My take on the Hoagy classic...


----------



## greco (Jul 15, 2007)

WELL DONE! Congratulations! 

Excellent vocals and playing.

I'm going to try some of those chords and the progressions you have used.

Thanks for posting this.


----------



## Lincoln (Jun 2, 2008)

Very nice, very smooth!


----------



## dgreen (Sep 3, 2016)

real nice....


----------



## zztomato (Nov 19, 2010)

Fantastic. It's easy to not do that one well.


----------



## marcos (Jan 13, 2009)

Amazing !!! You sound just like Willy Nelson.

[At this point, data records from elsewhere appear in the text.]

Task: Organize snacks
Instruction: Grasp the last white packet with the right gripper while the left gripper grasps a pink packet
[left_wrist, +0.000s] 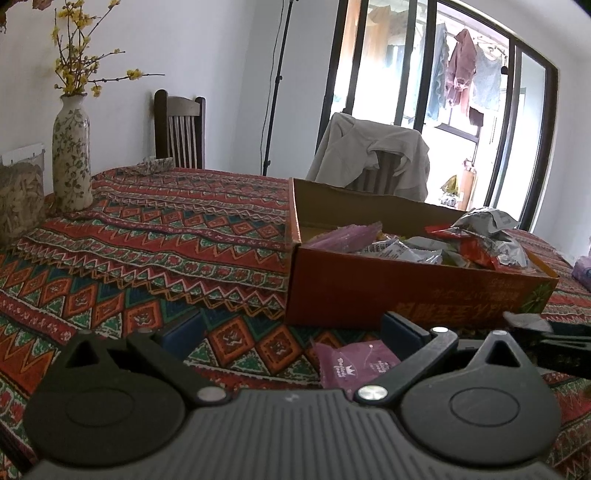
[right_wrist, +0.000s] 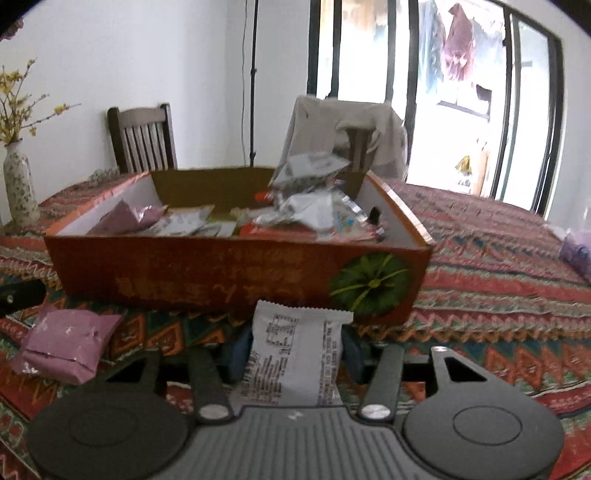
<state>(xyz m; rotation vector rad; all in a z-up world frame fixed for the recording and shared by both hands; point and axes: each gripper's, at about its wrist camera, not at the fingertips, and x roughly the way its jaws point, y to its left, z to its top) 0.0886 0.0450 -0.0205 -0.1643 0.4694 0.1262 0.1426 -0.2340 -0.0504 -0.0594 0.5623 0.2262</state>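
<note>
right gripper (right_wrist: 291, 352) pinches crinkly white packet (right_wrist: 295, 354) — cardboard box (right_wrist: 229, 273) near.

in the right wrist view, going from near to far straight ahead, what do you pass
Right tool shut on the white snack packet → orange cardboard box of snacks → chair draped with a beige garment → window.

So the table (left_wrist: 155, 236) has this busy red, green and orange zigzag cloth over the whole top. Sitting right on it: an open orange cardboard box (right_wrist: 229, 273) full of snack packets, a purple snack packet (right_wrist: 68, 341) lying just in front of the box's near left corner, and another purple packet (right_wrist: 576, 253) well off to the right. At the far left there's a floral vase (left_wrist: 72, 155) with yellow-flowered twigs.
</note>
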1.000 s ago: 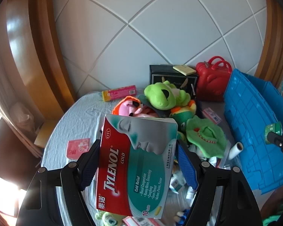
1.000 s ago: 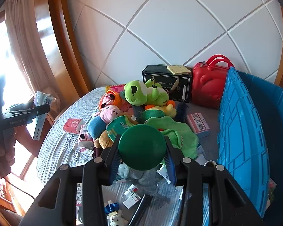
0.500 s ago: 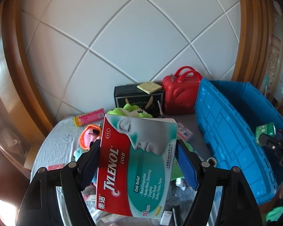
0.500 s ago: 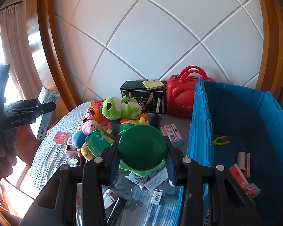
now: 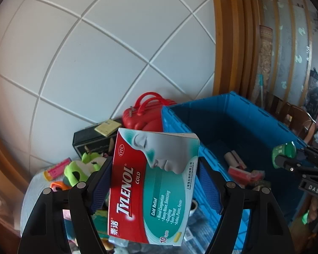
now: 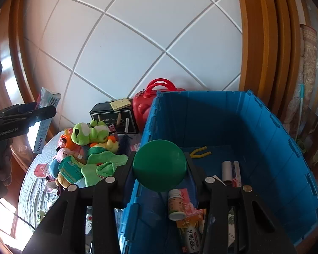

Very nice.


----------



## mawmow (Nov 14, 2017)

Seems so easy ! ;-)
Great !!!
Thanks for sharing !


----------



## Parker Von Hammeron (Jun 26, 2019)

Really well done bud .. excellent playing and vocals . One of my favourite songs too


boomer said:


> My take on the Hoagy classic...


----------



## Wardo (Feb 5, 2010)

Yeah, that was really good; and as good as any version out there. Nice vocal nice guitar and comes across heartfelt like you believe it rather than just delivering the words.


----------



## davetcan (Feb 27, 2006)

What everyone else said, loved it.


----------



## Chito (Feb 17, 2006)

Good job!! Voice and guitar playing is great!


----------